Windows PDF software that does OCR
April 9, 2021 10:41 AM   Subscribe

I am transitioning to a PC from over a decade in Mac world, and I need a PDF tool to replace Apple's Preview app. Specific needs are the ability to print a document to PDF (especially from web browsers and Microsoft Office), to print as a text PDF (my understanding is that Windows Print to PDF does not capture the text layer, it just prints as an image), and the ability to OCR PDFs that do not have a text layer. I'm willing to pay if needed, but I'm not willing to do a subscription.
posted by philosophygeek to Computers & Internet (10 answers total) 2 users marked this as a favorite
 
Take a look at Foxit Phantom PDF.
posted by briank at 11:15 AM on April 9, 2021


I'm not, like, an expert at Microsoft Office but my work's O365 just has "save to PDF". The PDFs are clean and searchable.

(For what it's worth, the print to PDF also turns out PDFs that are clean and searchable. On excel/word (i.e. an actual document) I see no difference between the two features. Print to PDF doesn't do well with web docs.)
posted by phunniemee at 11:27 AM on April 9, 2021 [3 favorites]


I encountered this issue in Microsoft Office - I'm not at my desktop now, but I remember there being a difference in the appearance of transparencies between "save to PDF" and "print to PDF". I believe the print option was more successful, but I was able to do it without employing Adobe or similar.
posted by Juniper Toast at 12:04 PM on April 9, 2021


I used the built-in "print to PDF" in Word. They look about the same as "save as PDF" but tends to be smaller and more consistent.

Yes, fully text searchable if the input is text itself.

I'm a little surprised that Word will also open and convert (most) PDFs into Word-style documents.

Whether it will open the PDF and convert to text depends on the internal formatting of the PDF, there isn't an OCR layer.

I've had some success saving a web page, opening in Word (converting to a docx format) and then printing again as a PDF. Depends highly on how complex the web layout is.
posted by porpoise at 12:12 PM on April 9, 2021


Above posts are correct.

1) For browsers, Chrome and Edge can save a web page as PDF by default. You don't need any additional software

2) Microsoft Office can automatically "Save as" PDF as well, for documents, worksheets, and presentations.
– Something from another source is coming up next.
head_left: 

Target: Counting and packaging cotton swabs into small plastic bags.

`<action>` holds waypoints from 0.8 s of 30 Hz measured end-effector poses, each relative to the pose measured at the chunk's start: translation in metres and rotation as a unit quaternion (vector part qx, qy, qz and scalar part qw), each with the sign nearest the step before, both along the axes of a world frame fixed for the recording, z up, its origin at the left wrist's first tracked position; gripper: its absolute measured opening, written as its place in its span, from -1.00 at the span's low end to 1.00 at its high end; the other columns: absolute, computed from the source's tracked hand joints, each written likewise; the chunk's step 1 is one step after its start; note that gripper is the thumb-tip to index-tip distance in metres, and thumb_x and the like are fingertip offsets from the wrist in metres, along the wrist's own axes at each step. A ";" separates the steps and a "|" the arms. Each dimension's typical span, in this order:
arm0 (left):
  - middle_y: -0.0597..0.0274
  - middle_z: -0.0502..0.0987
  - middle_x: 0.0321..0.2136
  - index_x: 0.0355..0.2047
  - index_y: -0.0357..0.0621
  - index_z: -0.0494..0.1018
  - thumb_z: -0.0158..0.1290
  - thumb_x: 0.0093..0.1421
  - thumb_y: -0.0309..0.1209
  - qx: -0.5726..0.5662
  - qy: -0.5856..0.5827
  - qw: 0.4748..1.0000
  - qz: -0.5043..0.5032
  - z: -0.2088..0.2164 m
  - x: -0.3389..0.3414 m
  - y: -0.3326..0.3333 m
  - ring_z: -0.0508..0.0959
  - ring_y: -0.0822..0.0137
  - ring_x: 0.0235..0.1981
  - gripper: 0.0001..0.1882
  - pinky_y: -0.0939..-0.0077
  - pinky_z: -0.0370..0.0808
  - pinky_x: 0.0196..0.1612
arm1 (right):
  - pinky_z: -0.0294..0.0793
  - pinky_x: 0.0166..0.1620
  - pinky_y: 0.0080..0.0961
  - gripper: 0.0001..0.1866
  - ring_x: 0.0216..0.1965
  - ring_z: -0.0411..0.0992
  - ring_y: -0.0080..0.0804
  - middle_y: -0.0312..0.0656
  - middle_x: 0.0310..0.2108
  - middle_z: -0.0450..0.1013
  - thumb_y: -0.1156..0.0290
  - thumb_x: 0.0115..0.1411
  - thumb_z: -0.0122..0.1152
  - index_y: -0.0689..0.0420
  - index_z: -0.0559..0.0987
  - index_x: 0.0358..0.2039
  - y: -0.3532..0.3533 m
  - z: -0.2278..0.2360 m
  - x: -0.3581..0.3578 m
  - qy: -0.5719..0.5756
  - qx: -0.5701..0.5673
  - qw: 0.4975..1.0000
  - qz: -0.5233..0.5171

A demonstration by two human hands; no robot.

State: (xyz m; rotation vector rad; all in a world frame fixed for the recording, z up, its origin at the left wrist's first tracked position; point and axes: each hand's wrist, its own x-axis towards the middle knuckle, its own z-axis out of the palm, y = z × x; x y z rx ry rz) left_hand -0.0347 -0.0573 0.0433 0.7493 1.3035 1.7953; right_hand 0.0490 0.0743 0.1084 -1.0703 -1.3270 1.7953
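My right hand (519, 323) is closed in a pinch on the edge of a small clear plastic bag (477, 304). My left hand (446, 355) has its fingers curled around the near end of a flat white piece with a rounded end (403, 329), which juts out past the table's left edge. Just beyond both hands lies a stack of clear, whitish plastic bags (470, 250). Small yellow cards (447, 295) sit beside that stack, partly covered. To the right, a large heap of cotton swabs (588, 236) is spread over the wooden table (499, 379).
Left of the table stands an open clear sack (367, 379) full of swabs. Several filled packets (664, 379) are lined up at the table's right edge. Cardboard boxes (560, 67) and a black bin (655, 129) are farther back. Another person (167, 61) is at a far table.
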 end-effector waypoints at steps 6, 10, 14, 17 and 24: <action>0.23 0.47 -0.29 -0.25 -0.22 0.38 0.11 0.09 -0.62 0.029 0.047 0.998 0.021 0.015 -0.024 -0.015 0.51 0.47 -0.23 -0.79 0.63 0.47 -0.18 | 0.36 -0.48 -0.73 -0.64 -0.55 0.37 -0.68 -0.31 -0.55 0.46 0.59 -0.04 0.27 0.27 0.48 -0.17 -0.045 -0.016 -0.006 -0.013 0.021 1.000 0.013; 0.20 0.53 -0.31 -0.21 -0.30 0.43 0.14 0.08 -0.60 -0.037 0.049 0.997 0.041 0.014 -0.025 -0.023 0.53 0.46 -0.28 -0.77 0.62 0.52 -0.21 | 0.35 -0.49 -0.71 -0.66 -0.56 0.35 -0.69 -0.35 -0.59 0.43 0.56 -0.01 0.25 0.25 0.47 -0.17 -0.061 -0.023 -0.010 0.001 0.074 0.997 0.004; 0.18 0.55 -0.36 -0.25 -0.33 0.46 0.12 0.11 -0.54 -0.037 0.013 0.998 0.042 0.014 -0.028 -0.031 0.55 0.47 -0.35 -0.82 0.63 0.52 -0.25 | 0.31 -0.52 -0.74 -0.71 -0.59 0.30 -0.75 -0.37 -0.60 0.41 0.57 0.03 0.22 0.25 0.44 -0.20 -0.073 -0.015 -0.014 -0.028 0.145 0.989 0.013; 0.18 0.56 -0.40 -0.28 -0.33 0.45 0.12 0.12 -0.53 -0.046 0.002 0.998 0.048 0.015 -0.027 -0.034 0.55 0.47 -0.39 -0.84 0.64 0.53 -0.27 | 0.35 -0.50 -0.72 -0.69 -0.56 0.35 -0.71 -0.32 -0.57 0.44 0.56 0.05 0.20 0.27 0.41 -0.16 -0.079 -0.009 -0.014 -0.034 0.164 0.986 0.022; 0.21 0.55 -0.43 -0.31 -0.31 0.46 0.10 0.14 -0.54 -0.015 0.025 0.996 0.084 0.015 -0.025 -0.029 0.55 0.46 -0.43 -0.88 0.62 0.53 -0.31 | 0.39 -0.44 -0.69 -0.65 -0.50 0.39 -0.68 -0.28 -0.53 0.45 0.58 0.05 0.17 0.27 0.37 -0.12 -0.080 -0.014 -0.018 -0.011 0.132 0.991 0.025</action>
Again no additional software necessary (and works really well - I have Adobe Acrobat Pro on my computer but almost never use it from within Office).

3) So, the only reason you might really need an additional software is for the OCR capabilities. For that I only know three options: (1) Adobe Acrobat, (2) PDF Architect Pro+OCR, (3) Foxit Phantom PDF. Of those, Foxit Phantom is the most affordable single purchase option. PDF Architect is subscription based. Adobe Acrobat has both versions, but the one-time price is outrageously expensive.
posted by tuxster at 12:13 PM on April 9, 2021


I've been surprised at the quality of masterpdfeditor's OCR. It's not free, but it's $70 for a lifetime license.
posted by eotvos at 12:37 PM on April 9, 2021


I've been using PDFill for years and it's always done good by me. Basically it creates a Windows Printer called PDFill and so you can print to paper or you can print there. That applies from your browser, Word, Excel, etc. The result is searchable.

You might want to give it a shot just as part of your evaluation process since as always YMMV.
posted by forthright at 2:07 PM on April 9, 2021


AbbyyReader is a very good OCR program. I know someone who has turned photocopies of old documents (typed) into machine readable text using this program.
posted by jb at 9:00 PM on April 9, 2021


I have similar needs and use PDFElement because I wanted a flat fee program, not an Adobe subscription. PDFElement is available for PC or Mac. It has good OCR capabilities and a lot of other useful PDF manipulation features, more than Preview. As others said above, I use print to PDF in Word for searchable PDFs. Save to PDF is less reliable.
posted by Red Desk at 10:14 PM on April 9, 2021


Tesseract is the industrial OCR solution you can put into data processing pipelines in AWS and other cloud providers -- but it's a well-solved problem such that you can run Tesseract on your phone. There's a list of free GUI's for it at Tesseract's hithub documentation.